We performed allelic association tests using the PLINK program. Specifically, we employed χ2-test, or Fisher's exact test when the minor allele was rare, to examine the allelic association with depression by comparing allele frequencies between cases and controls. We used the following procedures to identify a list of SNPs statistically associated with a diagnosis of depression: (1) study population and controls were randomly divided into two groups: discovery and replication samples; (2) significance level was set at P≤0.05 for both discovery and replication samples; (3) the minor allele frequency in controls was ≥5% and (4) the Benjamini and Hochberg method was used to control for false discovery rate and the significance threshold was set at FDR_BH≤0.05.32 For the SNPs associated with depression in the discovery sample, we compared the odds of having depression in individuals having a risk allele with those homozygous for a nonrisk allele.

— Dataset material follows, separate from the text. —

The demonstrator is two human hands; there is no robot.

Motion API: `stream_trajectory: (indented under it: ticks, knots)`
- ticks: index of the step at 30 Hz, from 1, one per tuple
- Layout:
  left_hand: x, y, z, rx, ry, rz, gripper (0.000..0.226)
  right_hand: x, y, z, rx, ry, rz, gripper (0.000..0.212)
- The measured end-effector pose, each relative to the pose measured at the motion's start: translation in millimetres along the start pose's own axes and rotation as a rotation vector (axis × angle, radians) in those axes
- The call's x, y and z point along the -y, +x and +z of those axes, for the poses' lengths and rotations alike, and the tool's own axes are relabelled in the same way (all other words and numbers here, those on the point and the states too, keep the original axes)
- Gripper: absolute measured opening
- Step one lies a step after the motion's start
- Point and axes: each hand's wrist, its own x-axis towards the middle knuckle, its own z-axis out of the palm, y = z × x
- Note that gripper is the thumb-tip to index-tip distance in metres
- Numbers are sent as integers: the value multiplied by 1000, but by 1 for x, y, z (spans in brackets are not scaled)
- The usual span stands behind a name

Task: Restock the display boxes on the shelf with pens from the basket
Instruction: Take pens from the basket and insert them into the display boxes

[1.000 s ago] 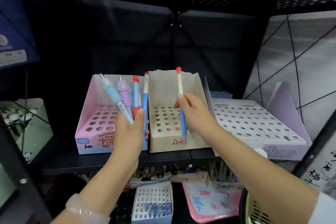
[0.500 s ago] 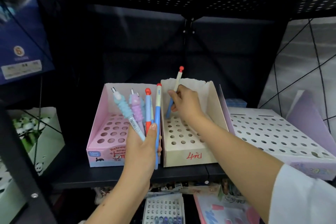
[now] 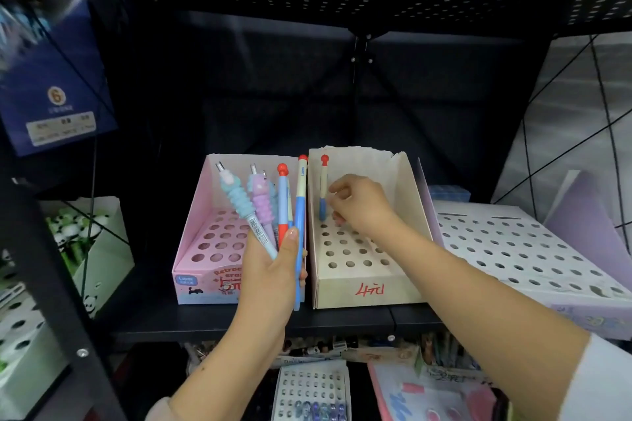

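1. Beige card makes up the middle display box (image 3: 362,287), at the centre of the frame on the black shelf (image 3: 239,321); red writing marks its front, and its top panel is punched with round holes.
2. One pen (image 3: 323,193) stands upright in a back-row hole at the box's left side, long axis vertical, red knob up, blue lower barrel down.
3. The right hand (image 3: 359,207) sits just right of that pen, fingers curled; whether they pinch the barrel or only touch it I cannot tell.
4. The left hand (image 3: 273,270), at lower centre, is clamped round a bunch of pens (image 3: 273,208) fanned upward, tips down in the palm: a ridged light-blue one, a ridged lilac one and two blue ones with red ends.
5. The pink display box (image 3: 201,249), touching the beige one's left side, shows only empty holes where visible.
6. The wide lilac-white display box (image 3: 533,260), at right, likewise holds nothing in its visible holes.
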Motion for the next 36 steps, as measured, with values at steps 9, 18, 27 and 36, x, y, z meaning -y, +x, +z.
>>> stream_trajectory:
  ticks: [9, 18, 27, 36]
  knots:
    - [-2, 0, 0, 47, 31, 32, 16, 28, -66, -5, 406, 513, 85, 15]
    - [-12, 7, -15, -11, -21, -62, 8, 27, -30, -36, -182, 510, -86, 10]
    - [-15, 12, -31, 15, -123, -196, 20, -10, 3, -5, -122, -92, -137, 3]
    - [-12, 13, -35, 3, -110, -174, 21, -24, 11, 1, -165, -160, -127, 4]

We compared the odds of having depression given the homozygous for major and minor, or heterozygous genotype for the SNPs associated with diagnoses of depression. Odds ratios (ORs) and their 95% confidence intervals (CIs) were calculated using the PLINK program. We also calculated population attributable fraction (PAF) to estimate the proportional amount by which disease risk is due to the risk genotypes in the population.33
We used χ2-test to investigate the allelic association with drug response status by comparing allele frequencies between responders and nonresponders; we used Fisher's exact tests when the minor allele was rare. We calculated the allelic OR for response status and its 95% CI using Woolf's method or fitting exact logistic regression model with SAS software when the frequency in a table cell is 0. For the SNPs with a P < 0.05 in responder vs nonresponder analysis or nonsynonymous SNPs close to any of these SNPs, we also employed a general linear regression model to examine the additive effect of minor allele on the relative reduction of HAM-D21 score by controlling age, gender and baseline HAM-D21 score using the PLINK program.

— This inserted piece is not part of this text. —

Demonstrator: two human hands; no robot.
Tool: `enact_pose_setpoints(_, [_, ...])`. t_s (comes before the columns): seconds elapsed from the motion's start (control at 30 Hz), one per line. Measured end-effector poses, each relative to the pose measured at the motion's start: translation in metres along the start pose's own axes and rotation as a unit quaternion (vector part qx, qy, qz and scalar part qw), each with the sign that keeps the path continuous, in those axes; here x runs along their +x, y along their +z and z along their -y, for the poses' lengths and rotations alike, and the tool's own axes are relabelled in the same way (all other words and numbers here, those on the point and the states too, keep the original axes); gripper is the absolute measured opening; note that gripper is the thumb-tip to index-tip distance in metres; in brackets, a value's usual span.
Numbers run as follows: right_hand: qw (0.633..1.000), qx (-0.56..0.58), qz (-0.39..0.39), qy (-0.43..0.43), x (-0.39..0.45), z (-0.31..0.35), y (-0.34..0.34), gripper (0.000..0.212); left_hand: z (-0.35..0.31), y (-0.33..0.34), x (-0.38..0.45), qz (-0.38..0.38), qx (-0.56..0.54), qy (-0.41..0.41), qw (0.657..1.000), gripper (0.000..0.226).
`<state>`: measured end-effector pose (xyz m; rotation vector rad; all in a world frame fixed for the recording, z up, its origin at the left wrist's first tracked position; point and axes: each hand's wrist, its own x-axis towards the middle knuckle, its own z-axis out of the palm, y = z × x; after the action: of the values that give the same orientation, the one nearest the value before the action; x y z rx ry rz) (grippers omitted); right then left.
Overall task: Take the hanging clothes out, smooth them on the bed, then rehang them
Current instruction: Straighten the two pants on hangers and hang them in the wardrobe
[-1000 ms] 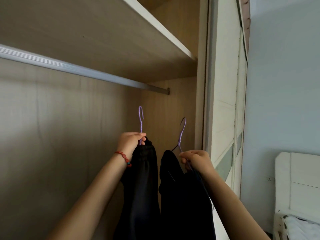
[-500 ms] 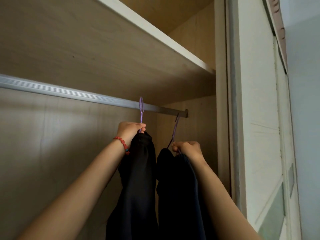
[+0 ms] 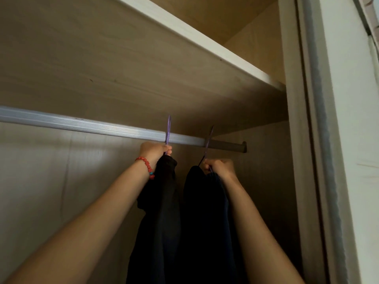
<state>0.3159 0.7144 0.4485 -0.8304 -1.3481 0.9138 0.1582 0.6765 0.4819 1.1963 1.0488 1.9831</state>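
Two dark garments hang from purple hangers inside the wardrobe. My left hand (image 3: 154,150), with a red bead bracelet at the wrist, grips the neck of the left hanger (image 3: 168,129), whose hook crosses the silver rail (image 3: 82,126). Below it hangs the left black garment (image 3: 162,201). My right hand (image 3: 220,168) grips the neck of the right hanger (image 3: 209,140), its hook up at the rail's right end. The right dark garment (image 3: 205,212) drapes below it. Whether either hook rests on the rail is unclear.
A wooden shelf (image 3: 143,58) sits close above the rail. The wardrobe's right side panel (image 3: 295,160) and a white sliding door (image 3: 352,140) stand just right of my right arm. The back wall (image 3: 51,181) is pale wood.
Both hands have lifted the hangers with their garments upward, from well below the rail to the rail's height. The view has tilted up and the bed has left the frame.
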Motion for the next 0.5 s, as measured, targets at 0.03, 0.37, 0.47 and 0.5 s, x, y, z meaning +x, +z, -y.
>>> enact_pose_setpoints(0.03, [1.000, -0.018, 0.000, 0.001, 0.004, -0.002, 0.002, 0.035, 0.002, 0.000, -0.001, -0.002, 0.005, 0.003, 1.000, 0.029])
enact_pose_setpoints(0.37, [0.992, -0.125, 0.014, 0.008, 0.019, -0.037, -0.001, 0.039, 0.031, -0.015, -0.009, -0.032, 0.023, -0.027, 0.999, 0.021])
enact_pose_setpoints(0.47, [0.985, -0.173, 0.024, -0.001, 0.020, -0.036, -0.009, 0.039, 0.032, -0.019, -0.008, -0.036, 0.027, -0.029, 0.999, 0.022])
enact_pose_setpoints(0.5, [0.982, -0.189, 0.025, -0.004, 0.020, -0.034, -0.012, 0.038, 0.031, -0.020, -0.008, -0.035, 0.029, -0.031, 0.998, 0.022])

We used Haploview version 4.0 program (http://www.broad.mit.edu/mpg/haploview/) and applied the four-gamete rule34 to conduct haplotype analysis with the depressed and control groups combined to test whether a certain haplotype was associated with the risk for depression. Blocks are formed by consecutive markers where only three gametes are observed, and htSNPs are defined in Haploview by using aggressive tagging (two- and three-marker haplotypes). All haplotypes > 0% were examined, and nontagging SNPs within haplotype blocks were omitted from the final analyses (Figure 1).

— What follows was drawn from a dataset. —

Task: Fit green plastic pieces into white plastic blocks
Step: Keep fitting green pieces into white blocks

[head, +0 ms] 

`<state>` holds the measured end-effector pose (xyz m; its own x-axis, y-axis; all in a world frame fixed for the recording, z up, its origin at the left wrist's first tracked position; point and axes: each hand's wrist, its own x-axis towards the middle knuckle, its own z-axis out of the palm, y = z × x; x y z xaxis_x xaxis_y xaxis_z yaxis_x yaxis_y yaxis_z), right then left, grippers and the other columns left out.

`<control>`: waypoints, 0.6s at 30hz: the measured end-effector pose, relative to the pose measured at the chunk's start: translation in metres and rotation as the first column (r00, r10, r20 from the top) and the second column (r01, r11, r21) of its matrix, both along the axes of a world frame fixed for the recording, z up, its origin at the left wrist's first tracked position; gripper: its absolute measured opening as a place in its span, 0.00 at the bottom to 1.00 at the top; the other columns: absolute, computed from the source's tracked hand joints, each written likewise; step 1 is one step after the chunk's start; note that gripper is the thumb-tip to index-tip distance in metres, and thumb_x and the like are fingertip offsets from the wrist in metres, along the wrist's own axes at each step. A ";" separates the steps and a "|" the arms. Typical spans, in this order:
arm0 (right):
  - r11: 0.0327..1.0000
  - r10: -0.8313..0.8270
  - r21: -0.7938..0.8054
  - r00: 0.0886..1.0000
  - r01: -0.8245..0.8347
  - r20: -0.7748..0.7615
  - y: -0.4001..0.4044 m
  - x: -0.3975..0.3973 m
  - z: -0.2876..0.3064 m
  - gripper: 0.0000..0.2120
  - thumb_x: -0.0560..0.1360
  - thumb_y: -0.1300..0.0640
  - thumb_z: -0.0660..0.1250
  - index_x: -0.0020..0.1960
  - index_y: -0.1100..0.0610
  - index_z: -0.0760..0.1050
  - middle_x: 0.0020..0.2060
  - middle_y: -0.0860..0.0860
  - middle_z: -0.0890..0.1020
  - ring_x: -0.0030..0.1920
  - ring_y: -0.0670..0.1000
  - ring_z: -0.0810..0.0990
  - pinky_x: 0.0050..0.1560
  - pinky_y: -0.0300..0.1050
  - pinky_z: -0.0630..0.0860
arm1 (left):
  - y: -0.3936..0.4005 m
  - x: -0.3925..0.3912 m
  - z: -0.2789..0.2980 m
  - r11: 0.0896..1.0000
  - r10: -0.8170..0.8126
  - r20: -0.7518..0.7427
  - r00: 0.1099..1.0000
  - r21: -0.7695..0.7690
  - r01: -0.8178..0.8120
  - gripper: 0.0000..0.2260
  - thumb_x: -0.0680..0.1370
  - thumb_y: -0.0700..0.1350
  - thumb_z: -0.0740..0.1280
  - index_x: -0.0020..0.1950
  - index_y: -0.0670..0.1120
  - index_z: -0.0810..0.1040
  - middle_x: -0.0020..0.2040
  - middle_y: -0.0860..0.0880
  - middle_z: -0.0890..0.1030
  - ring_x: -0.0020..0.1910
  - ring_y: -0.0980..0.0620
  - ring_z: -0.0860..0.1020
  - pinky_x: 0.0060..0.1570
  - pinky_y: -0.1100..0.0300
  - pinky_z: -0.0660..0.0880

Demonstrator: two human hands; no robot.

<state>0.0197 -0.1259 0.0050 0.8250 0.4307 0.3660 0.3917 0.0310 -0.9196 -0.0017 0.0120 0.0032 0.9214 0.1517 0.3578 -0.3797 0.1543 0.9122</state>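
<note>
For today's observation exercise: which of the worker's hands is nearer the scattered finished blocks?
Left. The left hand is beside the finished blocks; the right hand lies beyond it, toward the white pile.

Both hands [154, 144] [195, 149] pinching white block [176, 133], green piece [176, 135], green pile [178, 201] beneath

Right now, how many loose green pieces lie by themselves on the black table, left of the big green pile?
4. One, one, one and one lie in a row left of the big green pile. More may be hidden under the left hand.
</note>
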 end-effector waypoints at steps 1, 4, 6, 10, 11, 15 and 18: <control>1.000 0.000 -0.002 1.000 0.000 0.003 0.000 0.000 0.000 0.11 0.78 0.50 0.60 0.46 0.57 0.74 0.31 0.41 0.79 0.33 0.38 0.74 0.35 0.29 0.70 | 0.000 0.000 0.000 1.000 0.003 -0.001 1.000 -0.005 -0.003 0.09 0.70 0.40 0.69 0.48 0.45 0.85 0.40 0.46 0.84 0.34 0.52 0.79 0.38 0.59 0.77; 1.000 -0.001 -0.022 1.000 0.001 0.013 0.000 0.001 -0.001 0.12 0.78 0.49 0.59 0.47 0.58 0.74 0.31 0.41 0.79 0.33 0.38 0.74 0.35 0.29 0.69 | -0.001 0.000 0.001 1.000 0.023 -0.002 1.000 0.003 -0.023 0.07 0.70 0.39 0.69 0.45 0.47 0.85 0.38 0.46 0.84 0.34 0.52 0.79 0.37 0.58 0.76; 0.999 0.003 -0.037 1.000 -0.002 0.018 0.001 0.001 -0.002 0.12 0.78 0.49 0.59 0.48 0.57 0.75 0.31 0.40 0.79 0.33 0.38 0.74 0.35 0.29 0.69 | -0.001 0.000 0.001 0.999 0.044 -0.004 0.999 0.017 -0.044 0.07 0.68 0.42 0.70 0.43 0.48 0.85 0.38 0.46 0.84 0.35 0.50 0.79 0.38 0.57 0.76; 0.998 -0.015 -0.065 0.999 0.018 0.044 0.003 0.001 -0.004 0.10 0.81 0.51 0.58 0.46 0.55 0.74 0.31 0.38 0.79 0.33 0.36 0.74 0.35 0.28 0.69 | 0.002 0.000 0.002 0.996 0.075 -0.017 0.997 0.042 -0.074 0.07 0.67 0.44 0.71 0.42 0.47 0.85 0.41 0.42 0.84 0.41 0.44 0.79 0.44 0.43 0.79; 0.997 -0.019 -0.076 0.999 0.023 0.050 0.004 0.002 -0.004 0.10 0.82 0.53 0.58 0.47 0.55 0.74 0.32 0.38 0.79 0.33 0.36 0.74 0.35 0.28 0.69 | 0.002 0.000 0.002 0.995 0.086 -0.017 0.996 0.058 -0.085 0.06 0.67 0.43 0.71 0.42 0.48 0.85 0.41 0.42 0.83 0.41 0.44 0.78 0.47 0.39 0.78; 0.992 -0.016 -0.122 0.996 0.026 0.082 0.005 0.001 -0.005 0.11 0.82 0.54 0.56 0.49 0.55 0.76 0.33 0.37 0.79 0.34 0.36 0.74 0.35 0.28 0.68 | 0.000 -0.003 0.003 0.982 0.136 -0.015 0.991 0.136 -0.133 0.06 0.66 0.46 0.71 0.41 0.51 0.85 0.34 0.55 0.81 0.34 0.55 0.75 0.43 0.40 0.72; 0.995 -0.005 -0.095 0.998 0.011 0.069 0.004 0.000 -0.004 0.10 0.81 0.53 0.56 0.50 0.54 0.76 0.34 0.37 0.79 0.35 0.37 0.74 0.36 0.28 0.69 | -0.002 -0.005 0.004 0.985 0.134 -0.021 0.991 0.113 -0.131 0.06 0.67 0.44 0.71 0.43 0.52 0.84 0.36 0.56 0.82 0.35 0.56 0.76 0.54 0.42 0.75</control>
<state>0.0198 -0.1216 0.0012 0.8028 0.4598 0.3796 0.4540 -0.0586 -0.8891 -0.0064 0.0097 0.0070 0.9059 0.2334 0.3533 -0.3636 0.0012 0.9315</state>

We used Rothman's synergy index (S) to assess the joint effect of the two polymorphisms.35 The S index is the ratio of the observed joint effect divided by the expected joint effect assuming additivity of the effects, defined as: S = (OR11 1)/(OR10+OR-01-2) in which subscript 0 denotes the absence of the risk genotype at the SNP and OR denotes the odds ratio. No interaction corresponds to S = 1, whereas S >1 (S < 1) can be interpreted as a measure of relative increase (decrease) in the effect among those exposed to risk genotypes at both SNPs. In addition, we conducted the Cochran-Armitage trend test to examine dose-effect relationship between the sum of risk alleles at both SNPs and the OR for depression. We used SAS Proc Genmod to calculate ORs and their 95% Wald CIs (SAS version 9.1.3;SAS Institute, NC, USA).
A subset of the genetic study population, consisting of 68 Mexican-American MDD patients (51 women (36.0±8.3 years old and body mass index (BMI) 28.8±5.8; mean s.d.) and 17 male (36.1±10.1 years old and BMI 28.2±5.2; mean+s.d.)) and 18 Mexican-American controls (12 women (36.1±9.2 years old and BMI 28.9±3.6; mean+s.d.) and 6 men (31.5±9.4 years old and BMI 29.1±6.1; mean+s.d.)), was assessed by 21-plex cytokine assay. Controls were free of ongoing physical illness and showed no evidence of major psychiatric illness in clinical and structured interviews. Fasting blood was collected for cytokine assays one time in controls and two times in MDD patients (pretreatment at week-1 and post-treatment at week 8). Among 68 patients, 29 were assessed for the cytokines at week 8 and 1 patient was assessed only at week 8.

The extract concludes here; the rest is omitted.